Riforma Lavoro, incentivi all’esodo e pensione anticipata: le novità

di Noemi Ricci

Pubblicato 24 Ottobre 2012
Aggiornato 27 Giugno 2013 08:59

La Riforma del Lavoro Fornero ha modificato le norme per l’incentivo all’esodo con possibilità di pensione anticipata: ecco le novità per datori di lavoro e lavoratori prossimi alla pensione.

In un periodo in cui al centro dell’attenzione c’è la questione dei lavoratori esodati (scopri per chi c’è la copertura) è opportuno analizzare le nuove norme che prevedono un incentivo all’esodo contenute nella Riforma del Lavoro (Legge n. 92 del 28/06/2012, articolo 4 commi da 1 a 7).

Queste, garantiscono l’accesso alla pensione anticipata per coloro che sono ormai prossimi al raggiungimento dei requisiti per l’ottenimento dell’assegno previdenziale, evitando di generare un nuovo “fenomeno esodati”.
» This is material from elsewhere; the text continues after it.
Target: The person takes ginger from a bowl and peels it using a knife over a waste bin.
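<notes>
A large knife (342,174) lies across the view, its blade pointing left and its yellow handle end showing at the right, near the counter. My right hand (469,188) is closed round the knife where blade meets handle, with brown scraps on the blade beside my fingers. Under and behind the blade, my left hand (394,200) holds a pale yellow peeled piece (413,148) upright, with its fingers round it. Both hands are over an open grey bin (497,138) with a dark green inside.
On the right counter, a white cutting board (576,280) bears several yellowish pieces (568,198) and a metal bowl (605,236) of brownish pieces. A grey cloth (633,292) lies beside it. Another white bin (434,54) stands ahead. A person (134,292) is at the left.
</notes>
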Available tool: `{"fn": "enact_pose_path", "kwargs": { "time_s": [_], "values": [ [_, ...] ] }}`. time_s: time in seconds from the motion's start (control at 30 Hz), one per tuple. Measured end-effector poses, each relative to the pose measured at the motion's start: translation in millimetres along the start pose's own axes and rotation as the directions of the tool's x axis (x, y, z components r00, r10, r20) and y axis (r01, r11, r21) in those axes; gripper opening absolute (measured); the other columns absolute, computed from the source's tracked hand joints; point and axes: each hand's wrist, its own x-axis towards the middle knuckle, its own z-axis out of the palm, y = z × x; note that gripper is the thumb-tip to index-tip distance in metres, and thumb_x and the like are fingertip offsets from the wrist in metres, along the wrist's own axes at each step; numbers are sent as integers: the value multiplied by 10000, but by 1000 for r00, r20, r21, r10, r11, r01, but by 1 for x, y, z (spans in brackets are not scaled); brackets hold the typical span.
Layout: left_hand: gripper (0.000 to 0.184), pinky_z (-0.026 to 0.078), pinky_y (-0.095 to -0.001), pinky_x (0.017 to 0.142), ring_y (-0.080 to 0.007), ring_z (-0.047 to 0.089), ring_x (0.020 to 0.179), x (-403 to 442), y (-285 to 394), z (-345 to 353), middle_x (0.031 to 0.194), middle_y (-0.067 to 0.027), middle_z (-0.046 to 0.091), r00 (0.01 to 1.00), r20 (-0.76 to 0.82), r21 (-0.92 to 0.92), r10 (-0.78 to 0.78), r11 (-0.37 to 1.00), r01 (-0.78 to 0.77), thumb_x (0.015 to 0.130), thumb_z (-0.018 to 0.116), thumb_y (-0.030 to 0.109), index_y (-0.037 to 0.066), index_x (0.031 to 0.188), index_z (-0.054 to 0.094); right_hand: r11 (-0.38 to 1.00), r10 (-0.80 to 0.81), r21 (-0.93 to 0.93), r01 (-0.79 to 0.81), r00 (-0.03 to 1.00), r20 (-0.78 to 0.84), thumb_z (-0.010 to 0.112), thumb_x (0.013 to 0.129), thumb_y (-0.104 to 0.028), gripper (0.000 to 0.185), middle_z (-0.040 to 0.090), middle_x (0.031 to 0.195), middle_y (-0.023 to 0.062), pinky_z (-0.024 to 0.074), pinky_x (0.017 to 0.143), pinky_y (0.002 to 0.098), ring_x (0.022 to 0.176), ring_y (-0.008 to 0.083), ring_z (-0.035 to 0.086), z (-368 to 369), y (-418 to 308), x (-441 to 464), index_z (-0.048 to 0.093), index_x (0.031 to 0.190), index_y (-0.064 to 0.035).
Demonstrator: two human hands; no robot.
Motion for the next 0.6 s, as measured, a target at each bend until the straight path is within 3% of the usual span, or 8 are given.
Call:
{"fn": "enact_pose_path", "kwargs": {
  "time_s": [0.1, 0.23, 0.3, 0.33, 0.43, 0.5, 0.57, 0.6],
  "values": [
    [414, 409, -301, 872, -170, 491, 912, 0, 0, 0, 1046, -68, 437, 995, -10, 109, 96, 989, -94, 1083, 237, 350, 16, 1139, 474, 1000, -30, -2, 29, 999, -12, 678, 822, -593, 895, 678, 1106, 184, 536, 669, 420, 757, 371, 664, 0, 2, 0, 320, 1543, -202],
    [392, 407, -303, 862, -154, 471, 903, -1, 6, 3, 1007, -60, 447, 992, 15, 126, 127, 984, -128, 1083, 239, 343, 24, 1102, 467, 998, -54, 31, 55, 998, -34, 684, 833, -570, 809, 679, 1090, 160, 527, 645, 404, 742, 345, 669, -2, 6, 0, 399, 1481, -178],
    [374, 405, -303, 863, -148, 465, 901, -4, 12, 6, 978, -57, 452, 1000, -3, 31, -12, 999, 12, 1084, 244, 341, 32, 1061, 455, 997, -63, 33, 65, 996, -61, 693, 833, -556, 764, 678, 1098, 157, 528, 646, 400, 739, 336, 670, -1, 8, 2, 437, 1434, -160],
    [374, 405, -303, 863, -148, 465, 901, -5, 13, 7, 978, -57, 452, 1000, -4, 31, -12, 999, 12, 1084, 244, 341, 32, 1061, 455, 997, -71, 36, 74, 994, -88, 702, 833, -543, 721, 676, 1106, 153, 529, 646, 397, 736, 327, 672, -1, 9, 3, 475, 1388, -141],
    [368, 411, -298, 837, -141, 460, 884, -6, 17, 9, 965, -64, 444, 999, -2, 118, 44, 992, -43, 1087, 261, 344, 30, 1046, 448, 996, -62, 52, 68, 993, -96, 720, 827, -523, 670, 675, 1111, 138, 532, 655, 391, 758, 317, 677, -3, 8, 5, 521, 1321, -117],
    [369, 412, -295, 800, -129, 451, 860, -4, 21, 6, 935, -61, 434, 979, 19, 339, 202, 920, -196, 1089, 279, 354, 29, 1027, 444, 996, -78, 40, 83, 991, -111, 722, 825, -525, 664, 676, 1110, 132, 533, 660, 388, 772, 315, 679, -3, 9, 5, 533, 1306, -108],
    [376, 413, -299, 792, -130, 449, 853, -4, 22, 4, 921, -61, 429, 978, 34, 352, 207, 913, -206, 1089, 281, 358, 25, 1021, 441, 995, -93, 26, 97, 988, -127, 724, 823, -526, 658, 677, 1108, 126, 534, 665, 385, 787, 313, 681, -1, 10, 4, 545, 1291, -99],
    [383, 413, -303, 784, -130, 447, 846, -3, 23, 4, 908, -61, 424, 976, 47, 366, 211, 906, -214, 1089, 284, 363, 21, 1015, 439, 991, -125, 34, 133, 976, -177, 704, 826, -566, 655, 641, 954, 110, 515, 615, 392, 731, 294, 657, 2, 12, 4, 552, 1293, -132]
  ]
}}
=> Leggi le novità sulla pensione anticipata nella Riforma Fornero

Requisiti aziendali

La norma riguarda le aziende con “mediamente più di 15 dipendenti” che sottoscrivono – spesso perché sottoposte a processi di ristrutturazione – accordi per la definizione di piani di esubero attraverso forme di incentivi all’esodo, i cui termini siano stati pattuiti con le organizzazioni sindacali maggiormente rappresentative a livello aziendale e riguardanti i lavoratori più anziani.

Requisiti per esodati

Per lavoratori prossimi al pensionamento – ai quali viene concesso il pensionamento anticipato – la norma intende coloro che matureranno i requisiti per la pensione di vecchiaia nei 4 anni successivi alla cessazione del rapporto di lavoro, restringendo così il campo rispetto a quanto concesso precedentemente alla Riforma del Lavoro del ministro Fornero.

Non sono invece previsti requisiti a livello di anzianità contributiva minima dei lavoratori (prima della riforma del lavoro era di 29 anni).

=> Consulta le nuove regole introdotte dalla Riforma del Lavoro

Doveri del datore di lavoro

Per quanto concerne le prestazioni erogate, il datore di lavoro è chiamato a garantire un importo almeno “pari al trattamento di pensione che spetterebbe in base alle regole vigenti, ed a corrispondere all’INPS la contribuzione fino al raggiungimento dei requisiti minimi per il pensionamento”. Sarà lo stesso Istituto a definire il quantum dovuto dall’azienda, ovvero a calcolare l’importo della pensione maturato dal lavoratore.

Quella che il datore di lavoro continuerà a versare all’INPS è una contribuzione figurativa, prevista dal comma 5. Il comma 3 prevede invece che per dare efficacia all’accordo il datore di lavoro dovrà presentare “apposita domanda all’INPS, accompagnata dalla presentazione di una fideiussione bancaria a garanzia della solvibilità in relazione agli obblighi”.

Una delle novità introdotte dalla riforma del lavoro riguarda il caso in cui il datore di lavoro risulti mensilmente inadempiente ai doveri indicati nell’accordo: in questo caso “l’INPS è tenuto a non erogare le prestazioni”. Dunque non varrà più i il principio della “automaticità delle prestazioni“.

Perché vengano applicate queste norme, tuttavia, è necessario che l’INPS renda note le disposizioni applicative.